Robert J. Martin ______ Robert J. Martin Secrétaire





Loi sur la taxe d'accise - Taxe de vente - Déterminer si deux fourgonnettes, une Sport Van et une Suburban vendues comme démonstrateurs et dont l'odomètre indique environ 4000km, ont été utilisées au Canada avant d'être exportées.

DÉCISION  : L'appel est rejeté. Les marchandises ont été utilisées au Canada avant d'être exportées.
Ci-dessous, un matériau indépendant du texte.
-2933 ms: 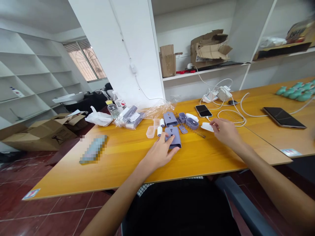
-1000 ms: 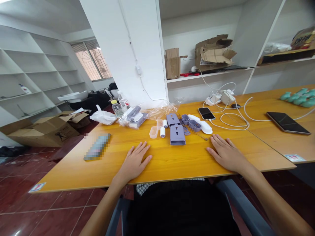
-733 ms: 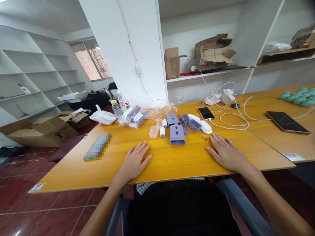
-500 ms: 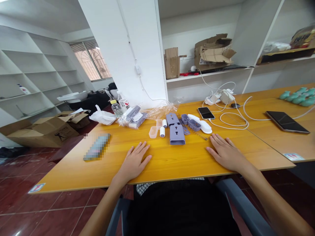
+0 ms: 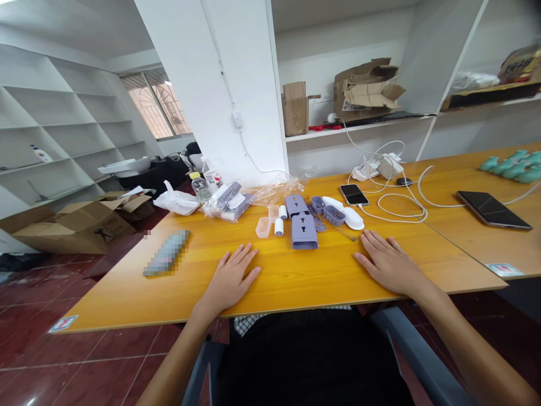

Elles ne satisfont pas aux exigences de la Loi et ne sont pas exemptées de la taxe de vente.

Lieu de l'audience : Ottawa (Ontario) Date de l'audience : Le 20 avril 1989 Date de la décision : Le 15 août 1989
Jury : Sidney A. Fraleigh, membre présidant W. Roy Hines, membre Kathleen Macmillan, membre
Avocat du Tribunal : Lyne Letarte
Greffier : Janet Rumball
Ont comparu : Katherine Tsetsos, pour l'appelante Michèle Joubert, pour l'intimé
Lois et règlements cités : Loi sur la taxe d'accise, L.R.C. 1985, ch. E-15, articles 81.17 et 81.19; Loi sur le Tribunal canadien du commerce extérieur, S.C. 1988, ch. 56, article 60; Règlement général sur les taxes de vente et d'accise, C.R.C., vol. VI, ch. 594, article 7.





RÉSUMÉ

L'appelante, Global Trading Corporation, a acheté de Plaza Chevrolet Oldsmobile Cadillac Inc. (Plaza) deux fourgonnettes, une Sport Van 1987 et une Suburban 1988 fabriquées par General Motors du Canada Limitée (GM), la facture de chacune portant la mention «démonstrateur». L'odomètre de chacun des véhicules affichait un nombre de kilomètres. L'appelante a exporté ces véhicules en passant par les États-Unis et a demandé le remboursement de la taxe de vente, ce qui lui a été refusé parce que les véhicules avaient été utilisés au Canada.

L'appelante a déclaré devant le Tribunal que l'industrie automobile considère les démonstrateurs comme des véhicules neufs parce que la garantie propre aux véhicules neufs offerte par GM couvre la voiture au moment où elle est vendue. L'appelante estime donc être admissible au remboursement de la taxe de vente à l'exportation.

Les dispositions législatives pertinentes stipulent clairement que la taxe payée peut être remboursée si les marchandises n'ont pas été utilisées au Canada. L'application stricte de ces dispositions rendrait certaines marchandises carrément inadmissibles au remboursement de la taxe de vente après leur exportation (par exemple, une voiture doit parcourir une certaine distance pour quitter la chaîne de montage). Le Tribunal est d'avis qu'il n'était pas de l'intention du Parlement que la loi soit appliquée aussi sévèrement et serait donc disposé à admettre une demande de remboursement de la taxe payée sur les marchandises dont «l'utilisation» au Canada est requise aux fins d'exportation.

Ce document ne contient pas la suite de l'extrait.